▸ Directions for this task:
Exact copy, pictures excluded: please retype every record below.

═══ Dataset content

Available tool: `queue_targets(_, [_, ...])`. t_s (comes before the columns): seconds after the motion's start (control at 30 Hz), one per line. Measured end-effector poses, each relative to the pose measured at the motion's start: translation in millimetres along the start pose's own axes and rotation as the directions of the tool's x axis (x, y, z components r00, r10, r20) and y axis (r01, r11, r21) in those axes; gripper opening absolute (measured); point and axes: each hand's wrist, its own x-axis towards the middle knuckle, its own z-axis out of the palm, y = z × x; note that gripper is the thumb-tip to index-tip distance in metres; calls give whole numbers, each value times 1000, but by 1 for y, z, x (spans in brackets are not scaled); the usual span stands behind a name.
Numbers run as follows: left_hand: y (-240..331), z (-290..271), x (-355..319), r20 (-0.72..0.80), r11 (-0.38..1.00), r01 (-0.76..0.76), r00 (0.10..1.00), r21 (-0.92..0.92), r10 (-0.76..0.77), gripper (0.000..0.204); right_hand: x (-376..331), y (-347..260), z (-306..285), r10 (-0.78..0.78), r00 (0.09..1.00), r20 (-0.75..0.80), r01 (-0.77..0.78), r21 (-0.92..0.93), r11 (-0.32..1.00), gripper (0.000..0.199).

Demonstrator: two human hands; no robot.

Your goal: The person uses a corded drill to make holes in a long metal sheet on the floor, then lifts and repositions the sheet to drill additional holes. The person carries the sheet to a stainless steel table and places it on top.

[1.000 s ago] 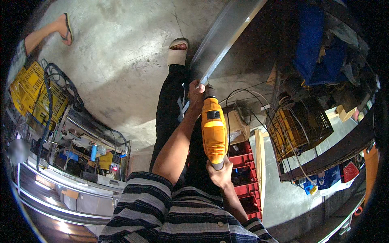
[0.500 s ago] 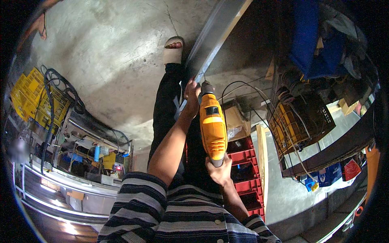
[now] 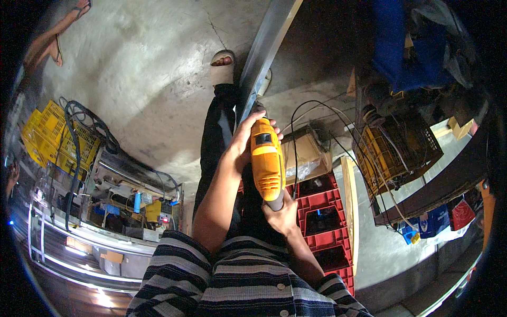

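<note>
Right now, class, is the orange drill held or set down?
Held: the orange drill has the right hand gripping its rear and the left hand curled around its front.

The grey concrete floor (image 3: 158, 68) is bearing red crates (image 3: 340, 232); a wooden strip (image 3: 349, 206) is running along their right side, a cardboard box (image 3: 306, 153) sitting near their far end.

The floor (image 3: 132, 79) is of grey concrete, shines softly under the light and carries a thin crack (image 3: 214, 33), while ahead to the right it lies in deep shadow. On the left stands a pale metal frame (image 3: 116, 241), and yellow plastic crates (image 3: 54, 122) are near it.
</note>
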Motion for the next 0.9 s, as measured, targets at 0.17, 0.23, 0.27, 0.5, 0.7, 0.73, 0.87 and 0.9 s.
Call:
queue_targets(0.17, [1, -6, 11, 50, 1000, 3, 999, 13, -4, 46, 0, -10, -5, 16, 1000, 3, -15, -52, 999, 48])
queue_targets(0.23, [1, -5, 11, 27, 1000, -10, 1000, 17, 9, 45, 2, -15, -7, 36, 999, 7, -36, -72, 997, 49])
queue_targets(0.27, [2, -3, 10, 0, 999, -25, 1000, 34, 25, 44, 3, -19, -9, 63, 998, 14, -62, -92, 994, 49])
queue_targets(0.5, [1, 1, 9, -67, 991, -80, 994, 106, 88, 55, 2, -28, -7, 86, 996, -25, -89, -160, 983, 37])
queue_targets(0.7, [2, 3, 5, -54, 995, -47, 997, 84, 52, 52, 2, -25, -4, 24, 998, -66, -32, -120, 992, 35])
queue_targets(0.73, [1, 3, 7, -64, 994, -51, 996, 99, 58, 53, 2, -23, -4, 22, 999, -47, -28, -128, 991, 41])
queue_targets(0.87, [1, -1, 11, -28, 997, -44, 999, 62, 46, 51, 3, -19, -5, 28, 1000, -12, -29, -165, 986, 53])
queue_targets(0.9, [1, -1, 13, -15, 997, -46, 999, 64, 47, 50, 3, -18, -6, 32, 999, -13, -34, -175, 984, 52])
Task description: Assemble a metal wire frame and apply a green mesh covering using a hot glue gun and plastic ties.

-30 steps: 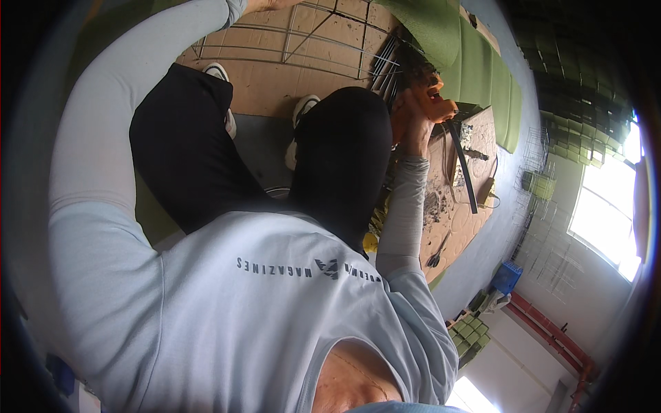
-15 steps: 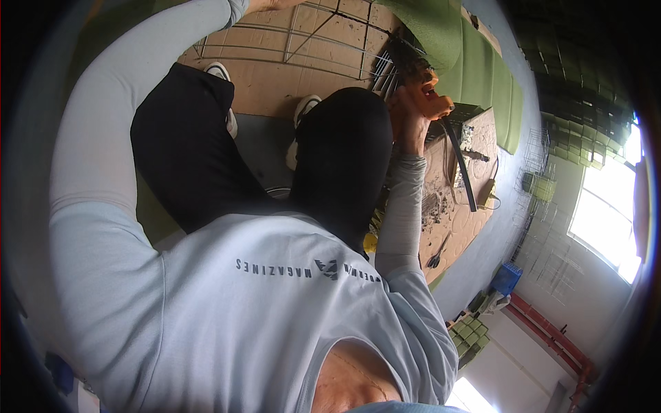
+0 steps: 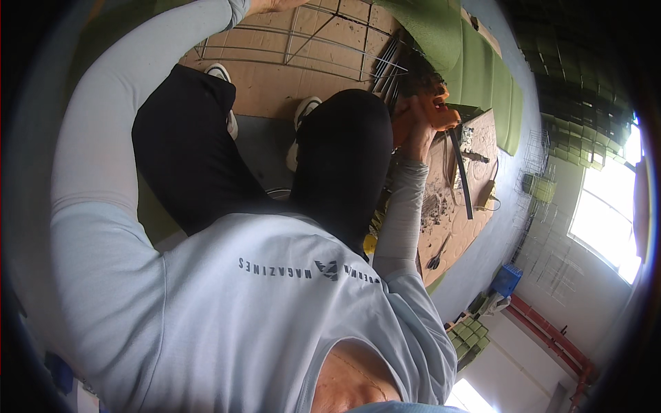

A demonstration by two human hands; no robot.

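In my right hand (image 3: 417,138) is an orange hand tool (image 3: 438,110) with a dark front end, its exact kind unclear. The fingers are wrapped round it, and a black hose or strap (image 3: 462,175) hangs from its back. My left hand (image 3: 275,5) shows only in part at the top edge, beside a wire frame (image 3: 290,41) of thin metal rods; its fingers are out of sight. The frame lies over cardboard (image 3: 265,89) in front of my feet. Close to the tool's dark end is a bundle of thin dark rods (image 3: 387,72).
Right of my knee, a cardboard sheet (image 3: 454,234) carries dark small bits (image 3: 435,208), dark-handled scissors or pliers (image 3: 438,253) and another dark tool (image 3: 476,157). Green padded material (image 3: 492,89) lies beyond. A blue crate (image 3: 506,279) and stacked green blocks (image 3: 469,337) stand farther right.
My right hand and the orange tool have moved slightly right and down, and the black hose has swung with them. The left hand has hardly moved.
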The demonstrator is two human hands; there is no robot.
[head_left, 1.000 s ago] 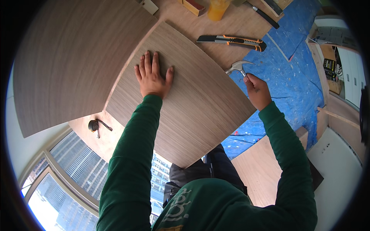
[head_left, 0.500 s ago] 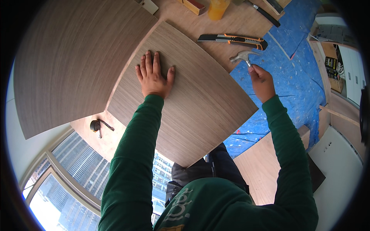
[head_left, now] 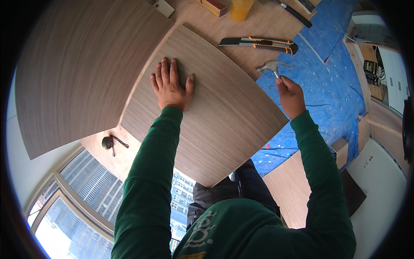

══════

▸ Result for this task:
Available tool: `queue_targets(_, [_, ...])`. t_s (comes before the columns): seconds after the motion's start (control at 30 Hz), one per line. Measured end-effector poses, each relative to the pose measured at the motion's start: translation in millimetres along the start pose's own axes and rotation as the directions of the tool's x axis (x, y, z components r00, r10, r20) and y axis (r01, r11, r21) in those axes; gripper opening absolute (measured); point and axes: each hand's wrist, its own x-axis towards the middle knuckle, its own z-axis out of the palm, y = z × x; note that gripper is the thumb-tip to index-tip distance in metres; calls give whole numbers, each value times 1000, but by 1 for y, z, x (spans in brackets are not scaled); the usual span stands behind a name.
Numbers run as follows: left_hand: y (-240..331), z (-290..271), x (-355..319), r20 (-0.72..0.80), r11 (-0.38..1.00), r01 (-0.76..0.76), r00 (0.10..1.00), r21 (-0.92..0.92), r10 (-0.76..0.77), gripper (0.000..0.204); right_hand: x (-376..331), y (-347..260), z (-306..285), r10 (-0.78..0.78), r00 (0.09..1.00), r20 (-0.75..0.80), r01 (-0.77..0.78), r21 (-0.92..0.93), r11 (-0.32..1.00), gripper (0.000..0.199).

Demonstrator: two human hands; no robot.

Your goal: The person uses a corded drill to make holes in a long metal sheet on the floor, then lifts and repositions the sheet to drill additional holes. The person carries the sheet to a stainless steel table and places it on top.

[1.000 s ago] 
[0.500 s ago] 
[now] 

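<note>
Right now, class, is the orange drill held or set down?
Held: the orange drill has the right hand gripping its rear and the left hand curled around its front.

The grey concrete floor (image 3: 158, 68) is bearing red crates (image 3: 340, 232); a wooden strip (image 3: 349, 206) is running along their right side, a cardboard box (image 3: 306, 153) sitting near their far end.

The floor (image 3: 132, 79) is of grey concrete, shines softly under the light and carries a thin crack (image 3: 214, 33), while ahead to the right it lies in deep shadow. On the left stands a pale metal frame (image 3: 116, 241), and yellow plastic crates (image 3: 54, 122) are near it.
</note>
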Motion for the next 0.9 s, as measured, targets at 0.17, 0.23, 0.27, 0.5, 0.7, 0.73, 0.87 and 0.9 s.
Call:
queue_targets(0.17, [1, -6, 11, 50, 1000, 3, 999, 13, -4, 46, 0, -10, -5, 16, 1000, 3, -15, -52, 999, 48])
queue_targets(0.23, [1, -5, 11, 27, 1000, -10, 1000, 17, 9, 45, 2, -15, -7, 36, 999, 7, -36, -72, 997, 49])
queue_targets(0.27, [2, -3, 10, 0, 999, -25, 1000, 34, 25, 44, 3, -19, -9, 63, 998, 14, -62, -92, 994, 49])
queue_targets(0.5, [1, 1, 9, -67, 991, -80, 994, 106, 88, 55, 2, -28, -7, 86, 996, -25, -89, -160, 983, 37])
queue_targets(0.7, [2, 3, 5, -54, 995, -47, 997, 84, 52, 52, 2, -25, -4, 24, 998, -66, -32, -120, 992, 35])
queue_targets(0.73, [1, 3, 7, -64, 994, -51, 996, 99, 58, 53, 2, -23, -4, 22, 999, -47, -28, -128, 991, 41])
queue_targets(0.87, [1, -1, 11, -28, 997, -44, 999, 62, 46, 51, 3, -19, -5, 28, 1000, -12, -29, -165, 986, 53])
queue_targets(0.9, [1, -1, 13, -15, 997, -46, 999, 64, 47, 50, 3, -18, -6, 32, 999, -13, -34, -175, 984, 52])
Task description: Assemble a metal wire frame and apply a green mesh covering using a hot glue gun and plastic ties.

-30 steps: 
-15 steps: 
+0 steps: 

A demonstration by two human hands; no robot.

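In my right hand (image 3: 417,138) is an orange hand tool (image 3: 438,110) with a dark front end, its exact kind unclear. The fingers are wrapped round it, and a black hose or strap (image 3: 462,175) hangs from its back. My left hand (image 3: 275,5) shows only in part at the top edge, beside a wire frame (image 3: 290,41) of thin metal rods; its fingers are out of sight. The frame lies over cardboard (image 3: 265,89) in front of my feet. Close to the tool's dark end is a bundle of thin dark rods (image 3: 387,72).
Right of my knee, a cardboard sheet (image 3: 454,234) carries dark small bits (image 3: 435,208), dark-handled scissors or pliers (image 3: 438,253) and another dark tool (image 3: 476,157). Green padded material (image 3: 492,89) lies beyond. A blue crate (image 3: 506,279) and stacked green blocks (image 3: 469,337) stand farther right.
My right hand and the orange tool have moved slightly right and down, and the black hose has swung with them. The left hand has hardly moved.
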The demonstrator is two human hands; there is no robot.
[head_left, 1.000 s ago] 
[head_left, 0.500 s ago] 
[head_left, now] 

No further answer is needed.